### To do:
Lines from the line with "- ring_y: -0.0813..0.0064" to the line with "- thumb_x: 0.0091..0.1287" in the entries below, and only those, must be output exactly, with both ends included.

### Source data:

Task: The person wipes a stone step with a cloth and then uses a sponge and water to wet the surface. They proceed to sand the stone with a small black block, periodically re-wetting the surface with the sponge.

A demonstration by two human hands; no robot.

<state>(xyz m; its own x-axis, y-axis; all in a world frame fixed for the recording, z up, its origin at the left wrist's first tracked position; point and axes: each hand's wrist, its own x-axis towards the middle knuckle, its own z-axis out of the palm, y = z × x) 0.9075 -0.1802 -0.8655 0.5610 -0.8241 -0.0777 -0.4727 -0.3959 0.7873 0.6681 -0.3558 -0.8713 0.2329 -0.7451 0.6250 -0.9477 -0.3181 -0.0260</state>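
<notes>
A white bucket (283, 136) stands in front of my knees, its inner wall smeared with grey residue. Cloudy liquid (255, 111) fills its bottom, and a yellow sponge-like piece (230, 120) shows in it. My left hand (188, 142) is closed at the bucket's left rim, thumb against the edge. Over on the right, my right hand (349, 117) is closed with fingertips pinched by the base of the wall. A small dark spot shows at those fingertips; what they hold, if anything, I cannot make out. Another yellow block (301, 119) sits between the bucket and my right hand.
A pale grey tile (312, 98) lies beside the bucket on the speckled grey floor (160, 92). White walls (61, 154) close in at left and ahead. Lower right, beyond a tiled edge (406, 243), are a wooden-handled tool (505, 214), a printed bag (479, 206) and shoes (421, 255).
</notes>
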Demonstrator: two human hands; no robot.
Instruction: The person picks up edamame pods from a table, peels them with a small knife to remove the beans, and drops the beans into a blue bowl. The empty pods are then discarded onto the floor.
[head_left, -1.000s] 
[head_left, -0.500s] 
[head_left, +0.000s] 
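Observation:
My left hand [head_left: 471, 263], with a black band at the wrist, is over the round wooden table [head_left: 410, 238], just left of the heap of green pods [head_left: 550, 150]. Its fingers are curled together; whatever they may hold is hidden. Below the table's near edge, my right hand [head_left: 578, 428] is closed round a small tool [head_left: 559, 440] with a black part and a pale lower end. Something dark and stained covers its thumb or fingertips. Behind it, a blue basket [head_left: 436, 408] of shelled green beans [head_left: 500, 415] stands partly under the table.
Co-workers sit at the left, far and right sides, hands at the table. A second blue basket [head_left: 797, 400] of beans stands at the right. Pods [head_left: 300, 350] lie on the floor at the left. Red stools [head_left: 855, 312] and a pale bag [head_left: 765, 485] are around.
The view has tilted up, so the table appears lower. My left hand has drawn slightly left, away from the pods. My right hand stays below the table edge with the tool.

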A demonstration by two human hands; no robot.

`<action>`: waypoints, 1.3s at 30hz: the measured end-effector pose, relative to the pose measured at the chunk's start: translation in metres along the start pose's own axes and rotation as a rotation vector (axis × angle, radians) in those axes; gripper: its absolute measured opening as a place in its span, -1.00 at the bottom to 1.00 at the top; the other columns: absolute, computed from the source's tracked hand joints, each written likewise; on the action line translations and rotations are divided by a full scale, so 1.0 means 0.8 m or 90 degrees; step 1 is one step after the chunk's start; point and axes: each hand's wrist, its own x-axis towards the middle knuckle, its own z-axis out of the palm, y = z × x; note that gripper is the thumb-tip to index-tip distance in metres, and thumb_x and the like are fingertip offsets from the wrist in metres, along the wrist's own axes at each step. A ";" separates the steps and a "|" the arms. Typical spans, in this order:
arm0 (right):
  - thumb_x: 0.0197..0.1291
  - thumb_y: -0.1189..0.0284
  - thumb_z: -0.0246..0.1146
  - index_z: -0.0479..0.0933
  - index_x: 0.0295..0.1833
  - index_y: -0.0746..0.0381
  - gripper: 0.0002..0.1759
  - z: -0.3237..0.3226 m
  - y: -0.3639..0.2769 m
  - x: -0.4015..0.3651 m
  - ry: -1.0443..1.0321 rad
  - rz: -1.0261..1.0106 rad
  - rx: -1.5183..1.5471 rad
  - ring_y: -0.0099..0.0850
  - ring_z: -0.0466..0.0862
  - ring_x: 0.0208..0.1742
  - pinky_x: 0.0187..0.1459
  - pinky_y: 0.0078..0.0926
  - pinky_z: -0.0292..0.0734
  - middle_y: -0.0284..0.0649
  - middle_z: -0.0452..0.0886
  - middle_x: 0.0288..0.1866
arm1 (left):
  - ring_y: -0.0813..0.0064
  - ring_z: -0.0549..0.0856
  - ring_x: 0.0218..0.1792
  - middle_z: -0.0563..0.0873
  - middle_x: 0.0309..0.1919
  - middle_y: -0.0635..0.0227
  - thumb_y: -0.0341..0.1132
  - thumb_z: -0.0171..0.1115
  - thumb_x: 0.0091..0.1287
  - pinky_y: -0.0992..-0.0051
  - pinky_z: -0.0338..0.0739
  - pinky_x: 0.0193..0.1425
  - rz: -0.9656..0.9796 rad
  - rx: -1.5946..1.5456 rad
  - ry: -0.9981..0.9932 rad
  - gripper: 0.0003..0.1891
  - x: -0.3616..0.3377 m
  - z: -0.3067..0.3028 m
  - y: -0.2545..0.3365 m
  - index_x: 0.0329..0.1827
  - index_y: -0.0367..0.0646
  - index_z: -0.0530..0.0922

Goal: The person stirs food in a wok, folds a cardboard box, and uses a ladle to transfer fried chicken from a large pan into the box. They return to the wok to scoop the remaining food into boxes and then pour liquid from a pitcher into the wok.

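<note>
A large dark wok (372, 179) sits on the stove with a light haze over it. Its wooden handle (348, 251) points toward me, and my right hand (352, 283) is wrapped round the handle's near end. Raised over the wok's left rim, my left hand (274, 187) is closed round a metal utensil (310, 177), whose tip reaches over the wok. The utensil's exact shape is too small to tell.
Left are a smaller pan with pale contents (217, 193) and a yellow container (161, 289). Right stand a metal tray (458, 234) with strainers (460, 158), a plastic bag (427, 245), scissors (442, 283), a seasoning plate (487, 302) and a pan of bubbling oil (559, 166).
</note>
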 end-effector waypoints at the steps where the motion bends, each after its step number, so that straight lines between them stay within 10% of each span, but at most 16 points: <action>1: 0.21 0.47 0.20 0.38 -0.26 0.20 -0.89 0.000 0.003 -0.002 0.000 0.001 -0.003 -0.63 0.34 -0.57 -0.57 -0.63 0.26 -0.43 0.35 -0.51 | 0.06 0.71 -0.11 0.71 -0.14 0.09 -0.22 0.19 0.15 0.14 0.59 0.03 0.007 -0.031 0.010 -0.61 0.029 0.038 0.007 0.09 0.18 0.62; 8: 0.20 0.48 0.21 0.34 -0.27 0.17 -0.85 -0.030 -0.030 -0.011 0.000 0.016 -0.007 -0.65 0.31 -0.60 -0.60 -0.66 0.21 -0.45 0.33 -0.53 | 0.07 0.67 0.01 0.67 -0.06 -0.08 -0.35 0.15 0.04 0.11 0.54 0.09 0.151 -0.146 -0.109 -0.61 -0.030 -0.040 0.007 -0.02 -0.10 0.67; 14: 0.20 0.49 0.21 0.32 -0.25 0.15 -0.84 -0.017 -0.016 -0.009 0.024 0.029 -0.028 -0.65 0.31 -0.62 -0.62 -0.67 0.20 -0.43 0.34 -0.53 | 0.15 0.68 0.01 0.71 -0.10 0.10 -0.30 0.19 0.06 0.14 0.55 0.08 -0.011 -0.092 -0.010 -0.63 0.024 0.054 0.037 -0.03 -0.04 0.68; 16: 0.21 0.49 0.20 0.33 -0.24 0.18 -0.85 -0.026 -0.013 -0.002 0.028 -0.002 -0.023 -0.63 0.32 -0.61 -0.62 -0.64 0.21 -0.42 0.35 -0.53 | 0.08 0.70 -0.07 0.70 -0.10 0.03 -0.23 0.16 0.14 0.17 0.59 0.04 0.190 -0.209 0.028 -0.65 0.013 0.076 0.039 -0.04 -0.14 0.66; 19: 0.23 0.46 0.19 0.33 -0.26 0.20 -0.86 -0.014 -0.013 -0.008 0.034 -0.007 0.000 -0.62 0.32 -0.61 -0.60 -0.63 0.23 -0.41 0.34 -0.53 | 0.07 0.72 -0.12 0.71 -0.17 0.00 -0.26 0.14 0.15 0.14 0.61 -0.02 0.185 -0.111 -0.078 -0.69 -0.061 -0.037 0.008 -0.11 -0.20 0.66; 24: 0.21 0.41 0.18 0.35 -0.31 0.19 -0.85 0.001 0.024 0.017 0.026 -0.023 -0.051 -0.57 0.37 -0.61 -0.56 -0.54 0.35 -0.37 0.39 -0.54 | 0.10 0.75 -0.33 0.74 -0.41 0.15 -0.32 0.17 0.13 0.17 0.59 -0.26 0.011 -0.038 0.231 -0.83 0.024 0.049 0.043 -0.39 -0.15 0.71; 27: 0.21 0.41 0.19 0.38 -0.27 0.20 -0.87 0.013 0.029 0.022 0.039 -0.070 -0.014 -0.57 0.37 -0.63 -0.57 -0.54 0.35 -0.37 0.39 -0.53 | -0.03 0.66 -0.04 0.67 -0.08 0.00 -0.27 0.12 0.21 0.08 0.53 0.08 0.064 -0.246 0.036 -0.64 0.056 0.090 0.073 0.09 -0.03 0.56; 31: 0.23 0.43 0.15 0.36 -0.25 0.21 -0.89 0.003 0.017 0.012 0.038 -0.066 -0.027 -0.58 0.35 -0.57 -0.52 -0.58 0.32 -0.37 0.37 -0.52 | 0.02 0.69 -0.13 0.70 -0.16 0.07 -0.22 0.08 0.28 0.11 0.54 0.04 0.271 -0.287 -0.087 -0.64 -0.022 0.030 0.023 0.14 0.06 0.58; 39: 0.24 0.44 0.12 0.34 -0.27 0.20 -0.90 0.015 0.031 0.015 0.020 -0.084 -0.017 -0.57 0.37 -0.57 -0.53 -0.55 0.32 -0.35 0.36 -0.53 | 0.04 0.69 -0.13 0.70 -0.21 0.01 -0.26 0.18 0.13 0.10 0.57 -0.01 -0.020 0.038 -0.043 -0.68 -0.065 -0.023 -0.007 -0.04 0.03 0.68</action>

### Result of this task:
  - ring_y: -0.0813..0.0064
  - ring_z: -0.0549..0.0856
  - ring_x: 0.0218..0.1792
  - middle_z: -0.0563..0.0873
  - middle_x: 0.0309..0.1919
  - middle_y: -0.0635..0.0227
  - thumb_y: -0.0341..0.1132
  - thumb_z: -0.0171..0.1115
  - thumb_x: 0.0091..0.1287

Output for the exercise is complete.